Action item> Pick every line out of the entries below that has the string "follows", and copy it.

[Opening Task inputs section]

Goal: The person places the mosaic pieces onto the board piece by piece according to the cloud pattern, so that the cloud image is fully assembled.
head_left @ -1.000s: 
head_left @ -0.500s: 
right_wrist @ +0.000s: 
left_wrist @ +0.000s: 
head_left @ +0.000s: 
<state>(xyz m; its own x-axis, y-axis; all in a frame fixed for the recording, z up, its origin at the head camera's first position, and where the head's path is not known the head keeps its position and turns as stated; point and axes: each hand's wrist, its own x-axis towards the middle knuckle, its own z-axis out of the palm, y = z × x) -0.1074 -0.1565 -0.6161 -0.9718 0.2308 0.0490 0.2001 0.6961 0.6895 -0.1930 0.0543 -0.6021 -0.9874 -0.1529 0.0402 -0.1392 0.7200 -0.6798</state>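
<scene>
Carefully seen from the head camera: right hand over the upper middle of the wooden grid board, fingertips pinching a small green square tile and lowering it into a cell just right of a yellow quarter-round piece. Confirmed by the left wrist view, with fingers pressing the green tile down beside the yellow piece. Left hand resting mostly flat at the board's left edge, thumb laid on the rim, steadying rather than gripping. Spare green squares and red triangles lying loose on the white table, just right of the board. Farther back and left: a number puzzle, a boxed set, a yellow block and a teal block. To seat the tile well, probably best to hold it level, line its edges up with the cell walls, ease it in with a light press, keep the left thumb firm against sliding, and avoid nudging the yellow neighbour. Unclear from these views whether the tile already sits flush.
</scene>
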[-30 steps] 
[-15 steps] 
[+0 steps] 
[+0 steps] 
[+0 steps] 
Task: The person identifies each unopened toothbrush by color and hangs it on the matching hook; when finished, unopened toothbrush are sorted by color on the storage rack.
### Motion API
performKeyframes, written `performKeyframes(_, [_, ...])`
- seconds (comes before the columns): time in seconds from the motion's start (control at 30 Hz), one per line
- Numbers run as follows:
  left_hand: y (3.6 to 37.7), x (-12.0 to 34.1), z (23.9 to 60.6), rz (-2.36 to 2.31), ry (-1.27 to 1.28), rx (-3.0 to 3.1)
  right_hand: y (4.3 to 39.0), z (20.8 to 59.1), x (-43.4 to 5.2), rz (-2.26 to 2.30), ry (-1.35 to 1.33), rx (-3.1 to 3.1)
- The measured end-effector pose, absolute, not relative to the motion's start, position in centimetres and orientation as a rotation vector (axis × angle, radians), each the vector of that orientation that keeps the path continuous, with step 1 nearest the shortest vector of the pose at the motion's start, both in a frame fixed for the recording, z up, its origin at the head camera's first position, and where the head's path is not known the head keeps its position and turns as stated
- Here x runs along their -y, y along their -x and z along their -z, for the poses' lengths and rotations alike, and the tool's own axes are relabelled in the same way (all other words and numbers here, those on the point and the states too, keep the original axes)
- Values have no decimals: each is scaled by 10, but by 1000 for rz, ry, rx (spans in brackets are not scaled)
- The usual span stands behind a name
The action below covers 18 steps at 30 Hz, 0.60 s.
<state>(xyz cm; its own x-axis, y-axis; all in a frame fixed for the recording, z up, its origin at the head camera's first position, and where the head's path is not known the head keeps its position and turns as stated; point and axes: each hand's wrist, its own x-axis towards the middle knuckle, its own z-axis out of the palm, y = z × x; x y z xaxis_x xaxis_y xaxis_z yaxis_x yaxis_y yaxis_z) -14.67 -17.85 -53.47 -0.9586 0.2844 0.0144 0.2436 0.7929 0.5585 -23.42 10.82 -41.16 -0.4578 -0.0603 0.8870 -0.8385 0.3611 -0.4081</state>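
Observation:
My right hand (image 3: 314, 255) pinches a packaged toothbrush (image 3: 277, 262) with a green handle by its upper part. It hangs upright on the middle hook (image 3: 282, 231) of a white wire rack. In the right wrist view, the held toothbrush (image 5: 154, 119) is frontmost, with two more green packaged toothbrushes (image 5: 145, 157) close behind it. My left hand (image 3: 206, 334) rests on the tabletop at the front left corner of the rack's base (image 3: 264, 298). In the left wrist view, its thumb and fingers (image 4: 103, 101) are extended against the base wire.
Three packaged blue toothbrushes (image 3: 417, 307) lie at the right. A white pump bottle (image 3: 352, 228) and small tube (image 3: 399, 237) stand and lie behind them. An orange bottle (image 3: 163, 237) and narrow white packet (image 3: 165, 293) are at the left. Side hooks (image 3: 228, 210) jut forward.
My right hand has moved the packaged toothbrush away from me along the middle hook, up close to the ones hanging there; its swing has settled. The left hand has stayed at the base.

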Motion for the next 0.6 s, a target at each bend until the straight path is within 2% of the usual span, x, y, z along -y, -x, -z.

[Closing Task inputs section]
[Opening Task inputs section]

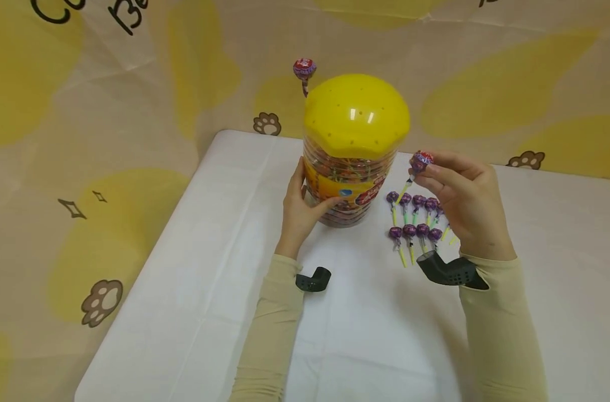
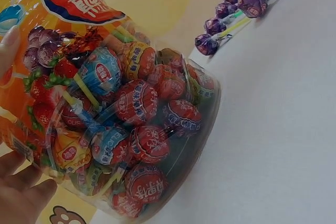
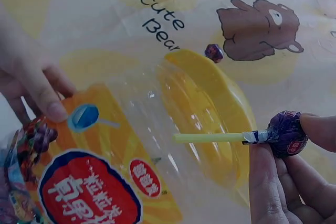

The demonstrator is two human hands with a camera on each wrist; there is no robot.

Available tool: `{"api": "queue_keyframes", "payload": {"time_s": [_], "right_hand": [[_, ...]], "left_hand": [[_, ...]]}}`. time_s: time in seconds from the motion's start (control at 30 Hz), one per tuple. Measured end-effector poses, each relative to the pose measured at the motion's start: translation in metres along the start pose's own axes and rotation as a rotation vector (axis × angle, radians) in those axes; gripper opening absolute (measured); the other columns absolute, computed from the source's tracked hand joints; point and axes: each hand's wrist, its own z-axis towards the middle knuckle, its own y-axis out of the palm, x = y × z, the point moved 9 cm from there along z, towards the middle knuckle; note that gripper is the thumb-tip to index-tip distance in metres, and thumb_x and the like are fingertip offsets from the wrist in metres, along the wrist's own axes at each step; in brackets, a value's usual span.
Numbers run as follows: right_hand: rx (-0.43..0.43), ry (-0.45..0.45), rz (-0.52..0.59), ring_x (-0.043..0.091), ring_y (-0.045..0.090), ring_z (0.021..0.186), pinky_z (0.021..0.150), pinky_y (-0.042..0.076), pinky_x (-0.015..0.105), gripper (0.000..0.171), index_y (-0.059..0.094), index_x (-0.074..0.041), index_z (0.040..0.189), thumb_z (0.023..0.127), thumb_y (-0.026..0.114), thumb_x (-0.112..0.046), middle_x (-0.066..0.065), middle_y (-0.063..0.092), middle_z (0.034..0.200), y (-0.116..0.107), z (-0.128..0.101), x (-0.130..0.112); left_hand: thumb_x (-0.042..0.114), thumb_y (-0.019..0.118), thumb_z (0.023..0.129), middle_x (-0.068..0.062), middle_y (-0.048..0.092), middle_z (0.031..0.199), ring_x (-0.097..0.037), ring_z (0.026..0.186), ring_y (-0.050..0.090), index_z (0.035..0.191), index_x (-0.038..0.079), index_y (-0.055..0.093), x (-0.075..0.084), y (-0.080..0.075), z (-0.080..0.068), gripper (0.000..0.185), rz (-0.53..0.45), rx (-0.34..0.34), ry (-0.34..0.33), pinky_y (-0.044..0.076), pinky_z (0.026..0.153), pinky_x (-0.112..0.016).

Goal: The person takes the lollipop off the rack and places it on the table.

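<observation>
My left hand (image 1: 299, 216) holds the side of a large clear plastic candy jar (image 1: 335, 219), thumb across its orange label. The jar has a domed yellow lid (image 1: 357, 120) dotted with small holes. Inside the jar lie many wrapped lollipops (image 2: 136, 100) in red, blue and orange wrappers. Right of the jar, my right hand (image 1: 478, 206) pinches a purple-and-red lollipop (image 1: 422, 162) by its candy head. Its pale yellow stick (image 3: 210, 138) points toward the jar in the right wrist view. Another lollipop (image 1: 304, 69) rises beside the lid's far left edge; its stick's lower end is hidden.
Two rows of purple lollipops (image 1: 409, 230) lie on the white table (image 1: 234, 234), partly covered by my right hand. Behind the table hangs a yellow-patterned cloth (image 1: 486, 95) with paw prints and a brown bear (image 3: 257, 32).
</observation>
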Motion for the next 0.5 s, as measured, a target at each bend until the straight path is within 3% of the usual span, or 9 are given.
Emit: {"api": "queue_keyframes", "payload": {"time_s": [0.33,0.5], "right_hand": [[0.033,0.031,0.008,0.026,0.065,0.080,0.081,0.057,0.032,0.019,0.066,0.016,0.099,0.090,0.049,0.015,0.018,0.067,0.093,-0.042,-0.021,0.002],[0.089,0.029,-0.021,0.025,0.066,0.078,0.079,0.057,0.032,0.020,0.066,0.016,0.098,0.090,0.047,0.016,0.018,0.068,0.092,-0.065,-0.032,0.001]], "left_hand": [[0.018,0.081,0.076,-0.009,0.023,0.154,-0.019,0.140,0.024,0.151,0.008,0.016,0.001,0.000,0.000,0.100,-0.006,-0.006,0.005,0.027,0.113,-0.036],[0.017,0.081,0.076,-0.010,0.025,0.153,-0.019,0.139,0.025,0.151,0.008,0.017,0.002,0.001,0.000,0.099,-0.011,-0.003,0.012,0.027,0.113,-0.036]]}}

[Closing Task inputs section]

Solution to the exercise>
- Numbers run as follows:
Numbers run as follows: right_hand: rx (-0.43..0.43), ry (-0.45..0.45), rz (-0.52..0.59), ring_x (-0.043..0.091), ring_y (-0.045..0.090), ring_z (0.021..0.186), pinky_z (0.021..0.150), pinky_y (-0.042..0.076), pinky_x (-0.015..0.105), gripper (0.000..0.171), index_y (-0.059..0.094), index_x (-0.074..0.041), index_z (0.040..0.189), thumb_z (0.023..0.127), thumb_y (-0.026..0.114), thumb_x (-0.112..0.046), middle_x (-0.066..0.065), middle_y (-0.063..0.092), middle_z (0.034..0.200), y (-0.116..0.107), z (-0.128..0.101), x (-0.130..0.112); left_hand: thumb_x (-0.042..0.114), thumb_y (-0.019..0.118), thumb_z (0.023..0.129), middle_x (-0.068..0.062), middle_y (-0.048..0.092), middle_z (0.031..0.199), ring_x (-0.097..0.037), ring_z (0.026..0.186), ring_y (-0.050..0.090), index_z (0.035..0.191), index_x (-0.038..0.079), index_y (-0.055..0.093), x (-0.075..0.084), y (-0.080..0.075), z (-0.080..0.068), gripper (0.000..0.185), rz (-0.53..0.45), rx (-0.34..0.34), ry (-0.34..0.33), pinky_y (-0.044..0.076), pinky_z (0.026..0.153), pinky_x (-0.112..0.016).

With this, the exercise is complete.